Goal of the exercise >> Scan the records beneath this line for the line holding "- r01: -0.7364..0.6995" and the line holding "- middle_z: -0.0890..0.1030", then transcribe exactly those two and all lines between.

-- Records to process follows --

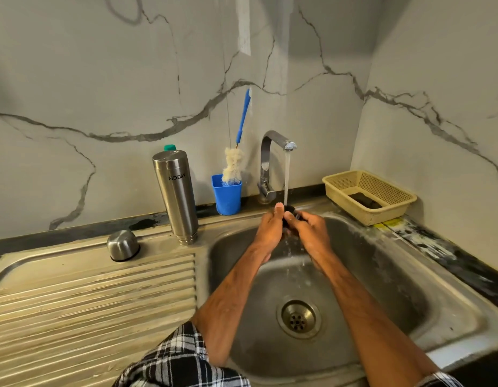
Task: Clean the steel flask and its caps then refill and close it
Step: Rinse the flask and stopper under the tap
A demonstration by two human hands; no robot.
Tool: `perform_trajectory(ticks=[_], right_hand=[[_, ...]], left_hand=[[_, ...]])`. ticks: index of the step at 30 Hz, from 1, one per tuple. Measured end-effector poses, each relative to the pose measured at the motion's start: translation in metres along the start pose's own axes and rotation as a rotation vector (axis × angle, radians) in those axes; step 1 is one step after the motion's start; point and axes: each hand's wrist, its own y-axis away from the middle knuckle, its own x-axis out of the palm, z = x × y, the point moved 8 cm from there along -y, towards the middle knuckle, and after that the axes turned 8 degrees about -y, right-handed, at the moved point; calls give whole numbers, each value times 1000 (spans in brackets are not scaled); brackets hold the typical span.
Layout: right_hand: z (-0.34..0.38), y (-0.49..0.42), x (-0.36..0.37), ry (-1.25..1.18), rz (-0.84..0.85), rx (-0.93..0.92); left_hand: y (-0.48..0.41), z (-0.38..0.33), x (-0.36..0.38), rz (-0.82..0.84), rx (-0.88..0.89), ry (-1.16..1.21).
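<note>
The steel flask [176, 195] stands upside down, mouth down, on the drainboard left of the sink. Its steel outer cap [122, 245] sits dome-up further left on the drainboard. Over the sink basin, my left hand [270, 229] and my right hand [309, 229] together hold a small black inner cap [289, 209] under the running water from the tap [275, 152]. Fingers of both hands curl round the cap, which is mostly hidden between them.
A blue cup [227, 197] with a blue-handled bottle brush [236, 160] stands behind the sink beside the tap. A beige plastic basket [368, 195] sits at the back right. The steel sink [404, 277] has its drain [298, 318] below my arms.
</note>
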Motion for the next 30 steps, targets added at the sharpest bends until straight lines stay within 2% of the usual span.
perform_trajectory(ticks=[4, 12, 16, 19, 30], right_hand=[[-10, -3, -2, -169, 9, 129], [-3, 5, 16, -598, 167, 285], [-7, 5, 14, -532, 158, 278], [-14, 4, 14, -467, 124, 280], [-30, 2, 14, -460, 111, 363]], left_hand=[[0, 0, -10, 12, 67, -78], [-3, -27, -44, -82, 305, -333], [-8, -28, -46, -49, 320, -537], [-10, -18, -47, -76, 259, -576], [-13, 2, -58, -221, 78, -326]])
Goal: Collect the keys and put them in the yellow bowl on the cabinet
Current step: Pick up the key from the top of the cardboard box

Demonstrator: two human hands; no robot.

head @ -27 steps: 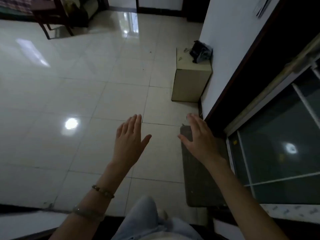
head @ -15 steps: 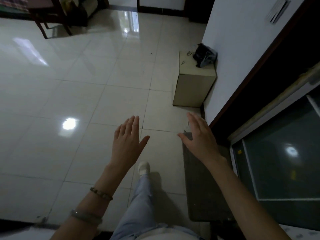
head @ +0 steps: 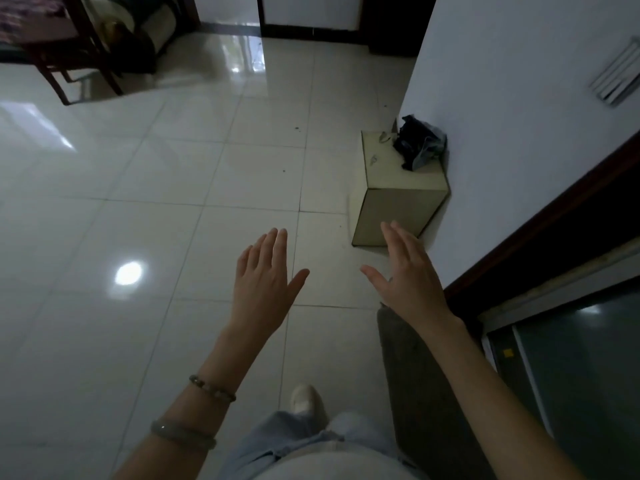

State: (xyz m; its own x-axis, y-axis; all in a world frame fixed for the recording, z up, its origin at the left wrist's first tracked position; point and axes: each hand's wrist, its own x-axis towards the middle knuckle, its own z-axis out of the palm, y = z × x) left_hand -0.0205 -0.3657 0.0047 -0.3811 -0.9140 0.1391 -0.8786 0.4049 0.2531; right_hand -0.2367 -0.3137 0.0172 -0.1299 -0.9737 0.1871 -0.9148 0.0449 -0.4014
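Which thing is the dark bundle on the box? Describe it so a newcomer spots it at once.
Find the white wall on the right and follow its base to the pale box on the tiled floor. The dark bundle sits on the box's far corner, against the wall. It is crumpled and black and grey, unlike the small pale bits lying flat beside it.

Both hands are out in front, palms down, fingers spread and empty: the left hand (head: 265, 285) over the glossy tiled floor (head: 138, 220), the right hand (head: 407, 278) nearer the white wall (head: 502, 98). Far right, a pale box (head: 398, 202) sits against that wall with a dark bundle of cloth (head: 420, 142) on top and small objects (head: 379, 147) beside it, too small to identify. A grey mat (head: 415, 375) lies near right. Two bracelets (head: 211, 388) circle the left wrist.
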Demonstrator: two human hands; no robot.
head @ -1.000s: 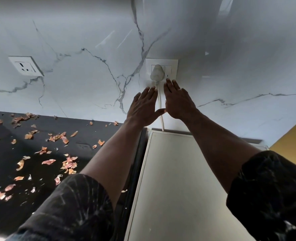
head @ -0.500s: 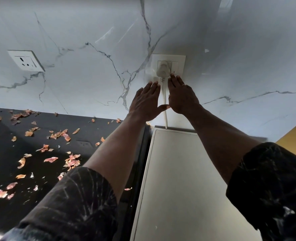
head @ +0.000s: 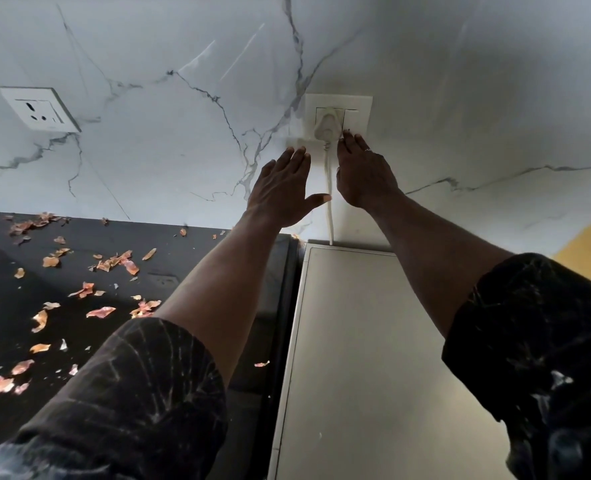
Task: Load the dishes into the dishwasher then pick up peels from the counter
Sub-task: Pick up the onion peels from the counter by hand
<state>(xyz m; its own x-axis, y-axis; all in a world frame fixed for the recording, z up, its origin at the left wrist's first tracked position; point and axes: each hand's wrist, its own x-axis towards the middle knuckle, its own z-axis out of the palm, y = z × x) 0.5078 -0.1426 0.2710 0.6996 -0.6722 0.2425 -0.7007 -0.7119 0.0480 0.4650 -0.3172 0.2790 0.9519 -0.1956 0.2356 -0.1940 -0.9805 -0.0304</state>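
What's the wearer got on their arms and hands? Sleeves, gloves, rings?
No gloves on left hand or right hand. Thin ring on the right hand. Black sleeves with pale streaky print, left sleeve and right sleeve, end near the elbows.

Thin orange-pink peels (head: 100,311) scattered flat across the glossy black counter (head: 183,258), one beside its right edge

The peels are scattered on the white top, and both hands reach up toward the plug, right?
No. The head view shows the peels scattered on the black counter, not the white top. The left hand and right hand do reach toward the plug.
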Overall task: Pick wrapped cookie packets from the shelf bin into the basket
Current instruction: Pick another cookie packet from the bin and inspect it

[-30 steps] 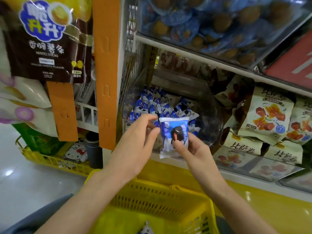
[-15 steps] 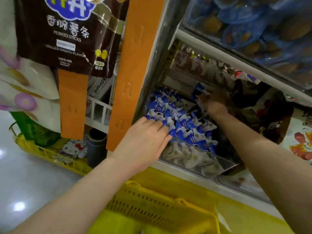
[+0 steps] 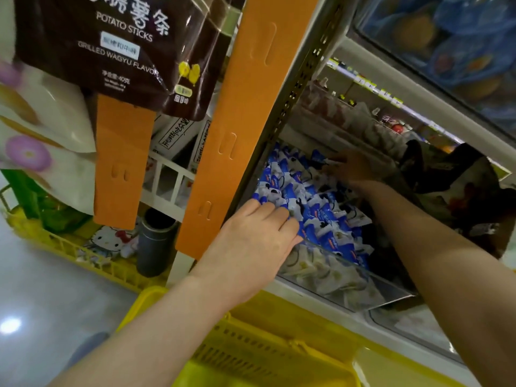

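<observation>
Both hands are inside the clear plastic bin (image 3: 349, 283) on the shelf (image 3: 315, 317), which is heaped w/ blue & white cookie packets (image 3: 318, 210). The left hand (image 3: 251, 244) lies palm down on the front-left of the heap, close to the bin's near wall. Its fingers (image 3: 268, 216) are nearly straight & held together, tips pressing on the top packets, w/ nothing pinched or curled round as far as can be seen. The thumb is hidden under the palm. The right hand (image 3: 353, 167) reaches much deeper, to the back of the bin, in shadow under the shelf above. Its fingers point left & touch the rear packets, w/ one blue packet (image 3: 318, 157) just at the tips. It is too dark & blurred there to tell whether that hand grips a packet or only rests on the heap. Both forearms come up from the bottom of the view, the right one crossing over the bin's front right corner. The yellow basket (image 3: 251, 356) sits directly below the arms, in front of the shelf edge, only its rim & slotted wall in view. Left of the bin stands an orange upright strip (image 3: 240, 121), & beyond it hangs a dark brown potato sticks bag (image 3: 117, 51). Lower left, a dark cup (image 3: 156, 241) stands beside a 2nd yellow crate (image 3: 55, 247) on the floor (image 3: 42, 303).
</observation>
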The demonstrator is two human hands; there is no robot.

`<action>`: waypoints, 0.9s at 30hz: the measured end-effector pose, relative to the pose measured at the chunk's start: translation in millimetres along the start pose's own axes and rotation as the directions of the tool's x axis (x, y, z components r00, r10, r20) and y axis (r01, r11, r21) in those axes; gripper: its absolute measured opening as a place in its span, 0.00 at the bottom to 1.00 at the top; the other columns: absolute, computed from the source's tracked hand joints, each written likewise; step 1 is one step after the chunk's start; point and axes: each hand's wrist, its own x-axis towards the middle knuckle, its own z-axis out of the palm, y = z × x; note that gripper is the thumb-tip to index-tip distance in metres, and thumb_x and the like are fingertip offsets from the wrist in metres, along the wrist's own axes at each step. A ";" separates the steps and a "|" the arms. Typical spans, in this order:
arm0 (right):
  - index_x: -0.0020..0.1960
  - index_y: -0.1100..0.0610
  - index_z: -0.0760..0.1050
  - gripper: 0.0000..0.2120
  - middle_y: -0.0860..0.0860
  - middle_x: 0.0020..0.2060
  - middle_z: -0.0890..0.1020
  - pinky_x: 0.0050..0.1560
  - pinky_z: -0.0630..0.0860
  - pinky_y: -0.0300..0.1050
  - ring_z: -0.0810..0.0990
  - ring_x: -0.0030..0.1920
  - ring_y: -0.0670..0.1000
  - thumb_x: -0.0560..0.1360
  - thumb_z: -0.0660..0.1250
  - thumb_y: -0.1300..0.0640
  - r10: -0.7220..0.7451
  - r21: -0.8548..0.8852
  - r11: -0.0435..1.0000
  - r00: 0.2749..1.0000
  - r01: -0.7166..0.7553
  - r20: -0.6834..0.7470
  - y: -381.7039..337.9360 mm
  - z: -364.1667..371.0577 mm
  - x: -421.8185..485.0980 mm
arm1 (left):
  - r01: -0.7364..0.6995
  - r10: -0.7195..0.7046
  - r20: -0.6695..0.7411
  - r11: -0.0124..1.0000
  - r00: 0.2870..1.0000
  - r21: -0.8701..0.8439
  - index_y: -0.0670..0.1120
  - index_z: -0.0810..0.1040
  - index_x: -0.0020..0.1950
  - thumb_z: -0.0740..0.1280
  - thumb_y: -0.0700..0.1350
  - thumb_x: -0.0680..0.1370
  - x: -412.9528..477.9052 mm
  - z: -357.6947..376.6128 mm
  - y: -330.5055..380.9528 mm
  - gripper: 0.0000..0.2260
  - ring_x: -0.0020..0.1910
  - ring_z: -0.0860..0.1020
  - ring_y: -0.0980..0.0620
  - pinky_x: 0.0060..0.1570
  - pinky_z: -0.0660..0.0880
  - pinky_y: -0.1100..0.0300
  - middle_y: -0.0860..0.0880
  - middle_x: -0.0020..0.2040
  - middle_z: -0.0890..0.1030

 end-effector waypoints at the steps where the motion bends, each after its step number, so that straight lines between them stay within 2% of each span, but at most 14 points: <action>1: 0.65 0.60 0.71 0.20 0.57 0.65 0.73 0.62 0.71 0.50 0.73 0.62 0.58 0.75 0.67 0.56 0.002 -0.041 0.999 1.000 -0.001 0.017 2.1 -1.1 0.1 | 0.001 -0.001 -0.004 1.000 1.000 -0.004 0.47 0.78 0.42 0.52 0.48 0.78 -0.3 0.3 0.1 0.16 0.37 0.77 0.50 0.42 0.73 0.56 0.50 0.37 0.79; 4: 0.62 0.59 0.72 0.15 0.58 0.61 0.76 0.55 0.71 0.46 0.75 0.57 0.56 0.76 0.65 0.60 0.005 -0.182 0.983 0.998 0.008 0.069 6.1 -0.4 0.0 | -0.003 0.003 -0.020 1.000 1.000 -0.016 0.47 0.78 0.43 0.52 0.48 0.79 -0.3 1.2 -0.3 0.16 0.37 0.77 0.51 0.42 0.73 0.56 0.50 0.38 0.80; 9: 0.60 0.59 0.74 0.14 0.56 0.54 0.78 0.48 0.68 0.42 0.74 0.45 0.48 0.78 0.63 0.55 -0.021 -0.035 0.999 1.000 0.021 0.016 7.5 6.0 -3.8 | -0.006 0.006 -0.029 1.000 1.000 -0.016 0.47 0.78 0.44 0.52 0.48 0.79 -0.4 1.9 -0.3 0.16 0.37 0.76 0.51 0.42 0.73 0.56 0.50 0.38 0.80; 12: 0.58 0.58 0.75 0.13 0.52 0.47 0.76 0.42 0.66 0.39 0.72 0.38 0.45 0.80 0.58 0.52 -0.028 -0.080 0.996 0.998 0.033 0.053 13.3 6.6 -5.1 | -0.013 0.012 -0.034 1.000 0.999 -0.009 0.47 0.78 0.44 0.52 0.48 0.79 -0.2 2.6 -1.1 0.15 0.37 0.76 0.51 0.42 0.72 0.56 0.50 0.39 0.79; 15: 0.52 0.58 0.75 0.14 0.51 0.40 0.74 0.35 0.64 0.39 0.70 0.34 0.47 0.81 0.53 0.52 -0.007 -0.036 0.999 0.999 0.008 0.042 14.4 2.1 -2.5 | -0.017 0.017 -0.030 1.000 0.999 -0.004 0.47 0.78 0.44 0.53 0.48 0.79 -1.0 4.1 -1.1 0.15 0.37 0.76 0.50 0.41 0.72 0.56 0.50 0.39 0.79; 17: 0.47 0.59 0.75 0.14 0.54 0.41 0.75 0.39 0.69 0.41 0.73 0.37 0.50 0.81 0.53 0.54 0.013 -0.032 0.999 0.999 -0.014 -0.031 14.5 -3.5 1.7 | -0.017 0.017 -0.033 1.000 0.999 -0.003 0.47 0.78 0.44 0.53 0.48 0.79 -1.5 5.1 -1.7 0.15 0.37 0.75 0.50 0.41 0.72 0.55 0.49 0.39 0.79; 19: 0.47 0.62 0.75 0.15 0.57 0.41 0.75 0.43 0.69 0.48 0.74 0.40 0.55 0.81 0.53 0.55 0.035 -0.108 0.993 0.992 -0.048 -0.120 15.6 -8.8 3.5 | -0.018 0.017 -0.037 1.000 0.999 -0.008 0.47 0.77 0.43 0.53 0.48 0.79 -1.4 5.6 -2.3 0.15 0.37 0.75 0.50 0.41 0.71 0.55 0.49 0.38 0.79; 20: 0.48 0.63 0.74 0.14 0.57 0.40 0.74 0.43 0.68 0.48 0.73 0.39 0.55 0.81 0.53 0.56 0.047 -0.145 0.987 0.989 -0.068 -0.141 16.8 -10.3 2.6 | -0.019 0.019 -0.039 1.000 0.999 -0.011 0.47 0.77 0.43 0.53 0.48 0.79 -1.2 5.9 -2.7 0.14 0.36 0.75 0.50 0.41 0.71 0.55 0.49 0.38 0.78; 22: 0.51 0.62 0.73 0.13 0.56 0.40 0.72 0.43 0.66 0.46 0.70 0.37 0.51 0.82 0.52 0.56 0.067 -0.191 0.978 0.992 -0.087 -0.106 20.5 -8.8 -0.2 | -0.021 0.020 -0.044 1.000 0.999 -0.017 0.46 0.77 0.43 0.54 0.48 0.79 -1.2 6.0 -3.0 0.14 0.36 0.75 0.50 0.41 0.71 0.55 0.49 0.38 0.78; 27: 0.57 0.61 0.72 0.13 0.52 0.41 0.72 0.47 0.65 0.46 0.68 0.35 0.46 0.80 0.56 0.54 0.089 -0.141 0.986 0.996 -0.088 0.004 23.9 -3.0 -6.9 | -0.019 0.017 -0.047 0.999 0.999 -0.038 0.48 0.76 0.43 0.52 0.48 0.79 -1.6 5.9 -3.0 0.15 0.37 0.75 0.51 0.42 0.70 0.56 0.50 0.38 0.78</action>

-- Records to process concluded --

Reply >>
  - r01: -0.7364..0.6995
  - r10: -0.7195..0.7046
  - r20: -0.6695..0.7411
  - r11: -0.0124..1.0000
  - r00: 0.2870..1.0000
  - r21: -0.8701..0.8439
  - index_y: -0.0670..0.1120
  - index_z: -0.0810..0.1040
  - index_x: -0.0020..0.1950
  - thumb_z: -0.0740..0.1280
  - thumb_y: -0.0700..0.1350
  - thumb_x: -0.0680..0.1370
  - x: -412.9528..477.9052 mm
  - z: -357.6947..376.6128 mm
  - y: -330.5055..380.9528 mm
  - gripper: 0.0000..0.2260
  - ring_x: -0.0020..0.1910
  - ring_z: -0.0860..0.1020
  - ring_y: -0.0980..0.0620
  - pinky_x: 0.0060..0.1570
  - pinky_z: -0.0660..0.0880
  - pinky_y: -0.1100..0.0300
  - middle_y: -0.0860..0.0880
  - middle_x: -0.0020..0.2040
  - middle_z: -0.0890..0.1030

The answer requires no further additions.